Listeners like a vertebrate speech or presentation--a talk with a spine. They dislike gelatinous, invertebrate talks.
They like all the parts of the speech hanging together, all the ribs connected to the back bone, the knee bone connected to the shin bone.
Good opening lines ignite interest, solving a problem captures attention, and good conclusions call people to action.
What are the best ways to organize a speech or presentation, beyond "introduction, body, and conclusion"? How can you make your talks more like stories, more dramatic and less predictable?
Model Your Talks on Google Earth
About a year ago I was using the software to look for my childhood home outside Katonah, New York. I caught a glimpse of it from 30,000 feet, then zoomed in and saw my mother’s herb garden at the bottom of the lawn.
I could tell the image was created in late fall or early winter because part of the lawn was brown: My father planted Zoisa grass in the early 1960s when he was waging war against crabgrass, and Zoisa turns brown in the cold.
I saw no Jack Russell terriers leaping after tennis balls that my Dad used to smack with a wiffle bat. I only saw a still image, a soundless moment, at a house I knew well.

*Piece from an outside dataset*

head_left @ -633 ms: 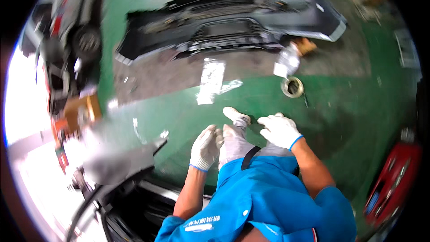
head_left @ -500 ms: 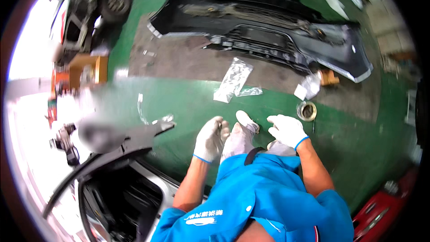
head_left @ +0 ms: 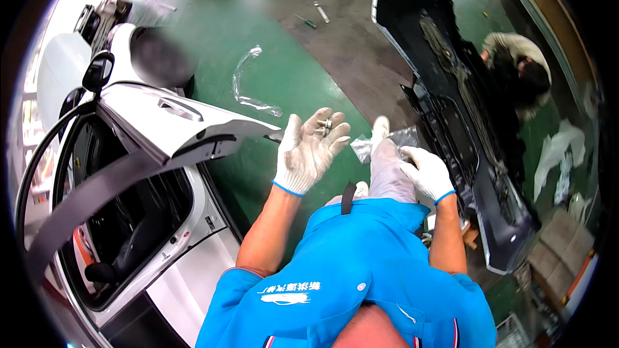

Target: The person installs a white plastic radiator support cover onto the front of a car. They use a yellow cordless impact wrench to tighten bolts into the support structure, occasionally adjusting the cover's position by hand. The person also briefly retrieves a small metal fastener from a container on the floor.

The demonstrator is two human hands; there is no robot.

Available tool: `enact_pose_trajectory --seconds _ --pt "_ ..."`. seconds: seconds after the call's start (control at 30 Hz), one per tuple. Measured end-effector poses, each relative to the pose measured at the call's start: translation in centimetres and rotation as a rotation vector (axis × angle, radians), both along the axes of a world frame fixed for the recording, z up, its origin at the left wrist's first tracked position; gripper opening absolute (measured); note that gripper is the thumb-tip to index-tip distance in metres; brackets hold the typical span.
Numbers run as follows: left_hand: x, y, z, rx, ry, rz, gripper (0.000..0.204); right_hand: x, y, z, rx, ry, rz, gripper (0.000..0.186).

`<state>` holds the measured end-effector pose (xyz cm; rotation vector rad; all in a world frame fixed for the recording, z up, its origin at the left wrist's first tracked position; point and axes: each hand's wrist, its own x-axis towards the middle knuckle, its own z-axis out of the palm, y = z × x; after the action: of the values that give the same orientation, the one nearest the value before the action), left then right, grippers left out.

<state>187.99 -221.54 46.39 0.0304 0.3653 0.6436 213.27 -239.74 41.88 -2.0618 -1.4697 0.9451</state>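
Your left hand (head_left: 306,154), in a white knit glove with a blue cuff, is turned palm up, its fingers slightly curled and parted rather than pinching. Small metal bolts (head_left: 325,127) lie across those fingers; you cannot tell their exact number. Your right hand (head_left: 429,174), gloved alike, is held back up beside your right leg, thumb apart from bent fingers; its palm is hidden, so you cannot tell whether it holds anything.

Near your forward shoe (head_left: 381,127) lies a clear plastic bag (head_left: 404,136), by the near end of the brown floor mat (head_left: 348,51). Toward that mat's left edge are a green-handled screwdriver (head_left: 306,21) and a wrench (head_left: 321,13). A black bumper (head_left: 458,116) stretches along its right side, with a person (head_left: 519,71) crouching beyond.

Left of your left hand, an open car door (head_left: 219,122) reaches out from the white car (head_left: 200,270). Past the door's outer edge, a strip of clear plastic (head_left: 238,84) lies bent on the green floor (head_left: 284,71).
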Motion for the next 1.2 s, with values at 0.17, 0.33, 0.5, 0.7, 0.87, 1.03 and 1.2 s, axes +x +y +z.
enact_pose_trajectory --seconds 0.17,0.33,0.5,0.7,0.87,1.03,1.2 --pt "2.5 9.8 -0.2 -0.031 -0.067 0.079 0.058 3.7 16.2 -0.6 0.030 0.036 0.126 0.040" --pt "2.6 19.3 0.7 0.012 -0.074 0.248 0.044 4.0 35.5 2.8 0.068 -0.075 0.453 0.033" --pt "0.9 27.7 2.2 -0.018 0.017 0.510 0.034 0.8 53.7 5.7 0.079 -0.137 0.806 0.036" --pt "-3.6 40.0 0.4 -0.133 -0.039 0.762 0.032 -6.7 73.3 1.1 -0.062 0.025 1.001 0.041" --pt "-9.2 53.7 -3.5 -0.141 0.065 0.807 0.034 -2.2 85.2 -17.4 -0.094 0.036 0.699 0.041" --pt "-16.1 68.6 -0.8 -0.028 0.154 0.726 0.030 18.0 83.7 -33.0 -0.140 -0.614 1.089 0.017" --pt "-22.0 81.3 0.1 -0.005 0.372 0.764 0.025 9.7 91.3 -27.3 -0.603 -0.667 1.363 0.021"
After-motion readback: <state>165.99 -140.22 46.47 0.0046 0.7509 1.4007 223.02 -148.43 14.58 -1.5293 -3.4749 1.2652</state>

It reminded me that filmmakers use wide angles and close-ups to tell their stories. Wide angles create the setting, and close-ups bring us face to face with uncertain human realities.
Abraham Lincoln did this in the Gettysburg Address. With his first sentence, he invites his audience to gaze at the continent and 87 years of history.
"Four score and seven years ago," he begins, "Our fathers brought forth on this continent a new nation..."
In one majestic sentence he summarizes national history and the view from the heavens. And then comes the close up. "Now we are engaged in a great Civil War…" With that sentence he locates his audience in time.
"We are met on a great battlefield of that war." Now he locates us in space, in Gettysburg, PA.
The President goes on to say that the deeds of the dead cannot be honored by the words of the living, and that we can best honor the fallen with a renewed commitment to the principles of representative democracy.
Like me looking for my childhood home on Google Earth, Lincoln first fixed his listeners' eyes on the big picture--the wide angle, the arc of history, and the curve of the earth.
And then he brought to their attention the current conflict, and the bloody field where the bodies lay--zooming in on the problem, and on what needed to be done.
This is a powerful model for presentations. Start with the big picture, the setting in which the story takes place. Then zoom in on the problem that clamors for a solution, and offer an actionable and evidence-based answer.
But equally powerful can be the reverse: moving from the close-up to the bigger picture. Locating a vivid and telling detail at the start of your talk can focus the your listeners before you zoom out to provide context and meaning.
For instance, my wife, Sharon Dennis Wyeth, an author of many childrens' books, often begins her talks with the image of her coming home from school with a piece of paper in her hand, on which she had written B-E-A-U-T-I-F-U-L, the first word she ever wrote. In her story, she gives it to her mother, and her mother puts it on the refrigerator. And then Sharon zooms out, to speak about the importance of nurturing young readers.
I zoomed out from my childhood home so I could see the wide woods surrounding the house--the woods where I played with my friends.
Still there, now owned by the Nature Conservancy, I saw the canopy of bare branches that shadowed the ruins of our forts, where we fought battles with each other, and went home for supper when it got dark.
From a distance of 50 years, and after a close look at the lawn and garden, I have to say I was a lucky boy.